Every line of the material below, from the top through the line with "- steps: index", should be reproduced exactly.

* EXTRACTED ENTRIES
━━━━━━━━━━━━━━━━━━━━━━━━━━━━━━

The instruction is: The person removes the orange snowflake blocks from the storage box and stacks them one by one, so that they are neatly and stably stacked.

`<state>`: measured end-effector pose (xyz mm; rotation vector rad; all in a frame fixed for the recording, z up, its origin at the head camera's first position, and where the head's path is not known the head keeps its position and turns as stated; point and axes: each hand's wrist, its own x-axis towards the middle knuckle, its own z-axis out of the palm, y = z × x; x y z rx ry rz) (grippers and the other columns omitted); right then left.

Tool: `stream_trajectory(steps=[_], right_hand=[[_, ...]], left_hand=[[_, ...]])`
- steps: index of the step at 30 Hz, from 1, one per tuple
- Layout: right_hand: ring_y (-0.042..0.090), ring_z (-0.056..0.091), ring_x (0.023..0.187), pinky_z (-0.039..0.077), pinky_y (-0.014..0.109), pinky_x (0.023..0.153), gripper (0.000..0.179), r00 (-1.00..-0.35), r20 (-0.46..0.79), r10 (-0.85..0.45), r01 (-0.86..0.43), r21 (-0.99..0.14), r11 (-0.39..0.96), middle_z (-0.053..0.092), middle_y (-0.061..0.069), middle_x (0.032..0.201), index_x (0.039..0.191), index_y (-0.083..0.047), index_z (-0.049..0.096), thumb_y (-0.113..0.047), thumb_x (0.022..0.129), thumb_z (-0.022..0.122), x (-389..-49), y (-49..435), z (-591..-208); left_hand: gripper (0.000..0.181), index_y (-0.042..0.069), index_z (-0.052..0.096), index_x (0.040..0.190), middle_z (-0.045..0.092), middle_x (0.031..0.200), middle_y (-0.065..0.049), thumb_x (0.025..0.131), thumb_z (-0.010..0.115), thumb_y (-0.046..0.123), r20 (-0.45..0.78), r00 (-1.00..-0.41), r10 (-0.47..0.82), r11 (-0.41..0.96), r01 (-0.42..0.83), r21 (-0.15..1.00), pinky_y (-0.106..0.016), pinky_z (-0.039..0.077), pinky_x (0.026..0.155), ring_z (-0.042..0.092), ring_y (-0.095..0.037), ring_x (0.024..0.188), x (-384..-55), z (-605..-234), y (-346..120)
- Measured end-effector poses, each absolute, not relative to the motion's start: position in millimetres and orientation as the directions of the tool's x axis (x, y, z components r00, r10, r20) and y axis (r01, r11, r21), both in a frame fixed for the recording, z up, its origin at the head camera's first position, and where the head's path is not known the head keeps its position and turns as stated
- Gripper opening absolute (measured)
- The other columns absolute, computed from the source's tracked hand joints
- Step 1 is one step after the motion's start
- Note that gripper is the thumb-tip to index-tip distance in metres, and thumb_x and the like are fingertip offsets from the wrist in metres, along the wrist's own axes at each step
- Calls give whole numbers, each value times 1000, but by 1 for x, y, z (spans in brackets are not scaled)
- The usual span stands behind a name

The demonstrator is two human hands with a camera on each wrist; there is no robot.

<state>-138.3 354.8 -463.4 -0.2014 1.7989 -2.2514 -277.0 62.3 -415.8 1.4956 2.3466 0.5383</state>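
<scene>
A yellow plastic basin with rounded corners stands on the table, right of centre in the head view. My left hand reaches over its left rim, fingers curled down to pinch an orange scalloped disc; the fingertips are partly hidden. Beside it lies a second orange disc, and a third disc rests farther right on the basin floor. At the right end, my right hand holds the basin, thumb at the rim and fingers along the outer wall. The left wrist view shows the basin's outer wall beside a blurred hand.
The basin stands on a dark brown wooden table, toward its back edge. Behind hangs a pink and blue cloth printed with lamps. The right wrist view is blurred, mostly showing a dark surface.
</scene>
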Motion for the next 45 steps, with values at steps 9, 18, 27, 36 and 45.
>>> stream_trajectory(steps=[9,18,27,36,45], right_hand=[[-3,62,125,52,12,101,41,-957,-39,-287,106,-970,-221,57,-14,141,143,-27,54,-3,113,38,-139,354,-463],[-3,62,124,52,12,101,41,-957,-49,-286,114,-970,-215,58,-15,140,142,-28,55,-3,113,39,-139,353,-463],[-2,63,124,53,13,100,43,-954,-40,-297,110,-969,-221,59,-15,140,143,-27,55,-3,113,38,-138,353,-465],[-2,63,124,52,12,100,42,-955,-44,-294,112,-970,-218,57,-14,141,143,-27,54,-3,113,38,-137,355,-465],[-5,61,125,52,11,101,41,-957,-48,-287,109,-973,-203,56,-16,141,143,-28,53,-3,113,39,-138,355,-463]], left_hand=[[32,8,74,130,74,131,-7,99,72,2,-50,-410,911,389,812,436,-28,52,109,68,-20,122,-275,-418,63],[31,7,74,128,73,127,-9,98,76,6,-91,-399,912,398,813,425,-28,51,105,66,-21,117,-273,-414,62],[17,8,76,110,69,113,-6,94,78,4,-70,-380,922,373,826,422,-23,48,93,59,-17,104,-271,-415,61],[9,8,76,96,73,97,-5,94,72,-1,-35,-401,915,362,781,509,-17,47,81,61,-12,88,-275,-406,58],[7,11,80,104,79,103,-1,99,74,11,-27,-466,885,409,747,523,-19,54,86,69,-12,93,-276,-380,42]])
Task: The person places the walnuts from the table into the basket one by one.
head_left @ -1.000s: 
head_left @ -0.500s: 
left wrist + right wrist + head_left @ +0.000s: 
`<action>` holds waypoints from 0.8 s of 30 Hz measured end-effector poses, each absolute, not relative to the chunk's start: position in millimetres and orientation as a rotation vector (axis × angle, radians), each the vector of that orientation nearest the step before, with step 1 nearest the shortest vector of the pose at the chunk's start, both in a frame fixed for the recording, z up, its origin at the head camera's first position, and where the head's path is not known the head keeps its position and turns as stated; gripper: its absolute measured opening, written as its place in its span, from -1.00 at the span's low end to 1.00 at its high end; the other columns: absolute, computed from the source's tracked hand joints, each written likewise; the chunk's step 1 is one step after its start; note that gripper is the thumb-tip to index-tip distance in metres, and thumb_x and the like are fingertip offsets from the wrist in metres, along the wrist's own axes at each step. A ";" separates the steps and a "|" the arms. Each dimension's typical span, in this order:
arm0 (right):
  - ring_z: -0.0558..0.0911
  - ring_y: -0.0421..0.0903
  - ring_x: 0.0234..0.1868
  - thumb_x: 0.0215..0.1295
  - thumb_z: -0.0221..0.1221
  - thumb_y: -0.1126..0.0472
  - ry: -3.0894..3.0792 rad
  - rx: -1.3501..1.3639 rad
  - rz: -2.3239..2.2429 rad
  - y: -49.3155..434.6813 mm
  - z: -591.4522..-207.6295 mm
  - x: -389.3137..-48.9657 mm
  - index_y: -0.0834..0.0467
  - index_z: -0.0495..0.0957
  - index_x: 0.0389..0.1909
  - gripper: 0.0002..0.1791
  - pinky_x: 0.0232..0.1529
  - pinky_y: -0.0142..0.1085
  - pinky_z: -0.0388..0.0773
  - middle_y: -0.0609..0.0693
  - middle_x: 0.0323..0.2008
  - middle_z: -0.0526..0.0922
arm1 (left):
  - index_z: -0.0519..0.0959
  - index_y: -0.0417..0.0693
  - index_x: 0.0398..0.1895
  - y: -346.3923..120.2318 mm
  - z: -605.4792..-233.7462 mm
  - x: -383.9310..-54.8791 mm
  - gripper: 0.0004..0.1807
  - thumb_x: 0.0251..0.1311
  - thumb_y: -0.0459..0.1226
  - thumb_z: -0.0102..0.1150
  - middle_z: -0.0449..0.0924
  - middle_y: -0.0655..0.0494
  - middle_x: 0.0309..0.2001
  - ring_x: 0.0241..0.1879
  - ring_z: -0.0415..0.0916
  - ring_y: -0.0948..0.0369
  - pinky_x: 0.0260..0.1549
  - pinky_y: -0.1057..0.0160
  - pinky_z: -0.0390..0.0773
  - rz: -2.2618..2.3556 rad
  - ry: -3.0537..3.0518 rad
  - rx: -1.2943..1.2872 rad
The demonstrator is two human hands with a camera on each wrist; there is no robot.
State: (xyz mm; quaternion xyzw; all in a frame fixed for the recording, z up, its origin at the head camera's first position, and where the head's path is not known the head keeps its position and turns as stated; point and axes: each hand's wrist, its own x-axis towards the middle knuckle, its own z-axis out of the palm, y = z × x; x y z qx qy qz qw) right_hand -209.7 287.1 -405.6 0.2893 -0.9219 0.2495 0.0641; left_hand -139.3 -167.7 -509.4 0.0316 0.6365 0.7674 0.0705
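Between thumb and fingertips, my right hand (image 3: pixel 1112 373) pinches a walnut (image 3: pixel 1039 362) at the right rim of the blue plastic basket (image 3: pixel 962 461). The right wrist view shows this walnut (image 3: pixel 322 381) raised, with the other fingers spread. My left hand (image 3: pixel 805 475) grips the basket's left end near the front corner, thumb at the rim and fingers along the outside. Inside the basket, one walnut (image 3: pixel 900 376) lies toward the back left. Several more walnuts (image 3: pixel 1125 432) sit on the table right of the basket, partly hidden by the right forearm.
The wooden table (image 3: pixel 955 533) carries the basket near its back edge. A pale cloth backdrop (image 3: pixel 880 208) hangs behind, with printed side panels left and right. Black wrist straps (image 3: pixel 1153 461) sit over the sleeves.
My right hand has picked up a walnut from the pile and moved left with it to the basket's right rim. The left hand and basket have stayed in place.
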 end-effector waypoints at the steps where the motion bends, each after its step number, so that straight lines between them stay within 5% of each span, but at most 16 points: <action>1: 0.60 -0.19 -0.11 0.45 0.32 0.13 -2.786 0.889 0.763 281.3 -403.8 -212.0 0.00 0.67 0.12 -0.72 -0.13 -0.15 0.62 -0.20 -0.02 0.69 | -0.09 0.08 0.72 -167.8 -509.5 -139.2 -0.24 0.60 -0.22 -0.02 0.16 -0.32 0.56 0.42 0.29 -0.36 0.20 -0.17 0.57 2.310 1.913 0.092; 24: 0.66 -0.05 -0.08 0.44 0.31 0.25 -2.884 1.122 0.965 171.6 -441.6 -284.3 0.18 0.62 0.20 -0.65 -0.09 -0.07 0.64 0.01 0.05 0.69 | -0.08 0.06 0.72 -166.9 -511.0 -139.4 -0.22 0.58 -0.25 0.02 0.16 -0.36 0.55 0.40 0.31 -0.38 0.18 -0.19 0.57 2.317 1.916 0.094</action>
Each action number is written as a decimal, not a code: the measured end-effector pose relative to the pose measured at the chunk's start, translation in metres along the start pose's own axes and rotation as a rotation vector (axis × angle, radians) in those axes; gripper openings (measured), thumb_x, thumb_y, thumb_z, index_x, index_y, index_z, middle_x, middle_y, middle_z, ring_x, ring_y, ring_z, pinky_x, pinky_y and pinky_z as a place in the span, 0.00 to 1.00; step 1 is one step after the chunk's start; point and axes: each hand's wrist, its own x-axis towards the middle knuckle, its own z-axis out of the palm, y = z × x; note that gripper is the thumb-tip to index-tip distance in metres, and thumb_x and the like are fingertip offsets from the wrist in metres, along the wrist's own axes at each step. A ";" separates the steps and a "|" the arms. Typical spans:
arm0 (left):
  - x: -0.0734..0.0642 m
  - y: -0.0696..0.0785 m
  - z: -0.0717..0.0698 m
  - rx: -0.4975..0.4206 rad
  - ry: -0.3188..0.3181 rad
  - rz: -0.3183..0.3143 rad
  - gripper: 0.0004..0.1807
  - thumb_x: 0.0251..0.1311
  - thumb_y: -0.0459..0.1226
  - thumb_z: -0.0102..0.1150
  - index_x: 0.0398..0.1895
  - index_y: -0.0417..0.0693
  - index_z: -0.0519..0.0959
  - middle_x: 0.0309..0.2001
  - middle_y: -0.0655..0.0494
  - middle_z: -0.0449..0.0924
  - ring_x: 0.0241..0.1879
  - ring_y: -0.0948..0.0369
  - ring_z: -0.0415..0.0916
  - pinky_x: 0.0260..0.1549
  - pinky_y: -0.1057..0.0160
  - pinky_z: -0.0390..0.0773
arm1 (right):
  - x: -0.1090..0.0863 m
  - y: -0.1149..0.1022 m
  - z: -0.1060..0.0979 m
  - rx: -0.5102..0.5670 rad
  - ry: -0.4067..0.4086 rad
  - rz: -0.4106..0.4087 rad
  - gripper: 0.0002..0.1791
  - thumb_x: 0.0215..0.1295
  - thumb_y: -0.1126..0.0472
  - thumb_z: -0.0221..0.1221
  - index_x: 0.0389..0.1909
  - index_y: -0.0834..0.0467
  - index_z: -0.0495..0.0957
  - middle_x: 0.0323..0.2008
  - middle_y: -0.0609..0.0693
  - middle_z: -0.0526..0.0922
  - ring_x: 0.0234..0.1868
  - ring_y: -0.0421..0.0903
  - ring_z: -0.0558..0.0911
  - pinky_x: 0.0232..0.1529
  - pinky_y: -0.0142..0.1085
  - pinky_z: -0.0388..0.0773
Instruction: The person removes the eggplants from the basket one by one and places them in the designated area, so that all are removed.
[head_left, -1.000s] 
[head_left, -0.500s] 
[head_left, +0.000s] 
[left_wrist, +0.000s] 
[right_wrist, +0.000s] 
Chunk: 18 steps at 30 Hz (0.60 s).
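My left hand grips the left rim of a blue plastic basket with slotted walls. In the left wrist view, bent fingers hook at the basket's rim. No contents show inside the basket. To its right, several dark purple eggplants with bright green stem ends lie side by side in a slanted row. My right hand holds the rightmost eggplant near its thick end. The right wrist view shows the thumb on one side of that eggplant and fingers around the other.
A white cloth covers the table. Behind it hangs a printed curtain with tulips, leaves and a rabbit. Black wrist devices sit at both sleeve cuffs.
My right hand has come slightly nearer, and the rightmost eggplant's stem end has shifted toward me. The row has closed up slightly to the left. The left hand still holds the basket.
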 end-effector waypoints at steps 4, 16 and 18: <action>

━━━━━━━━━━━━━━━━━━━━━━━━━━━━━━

* SOLUTION TO THE PROBLEM
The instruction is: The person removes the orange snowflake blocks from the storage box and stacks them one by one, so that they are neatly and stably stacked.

`<state>`: measured end-effector pose (xyz mm; rotation vector rad; all in a frame fixed for the recording, z up, its origin at the head camera's first position, and where the head's path is not known the head keeps its position and turns as stated; point and axes: each hand's wrist, its own x-axis towards the middle knuckle, its own z-axis out of the palm, y = z × x; x y z rx ry rz) (grippers and the other columns omitted); right then left.

Tool: `stream_trajectory(steps=[_], right_hand=[[_, ...]], left_hand=[[_, ...]])`
- steps: index of the step at 30 Hz, from 1, one per tuple

This completes the required output.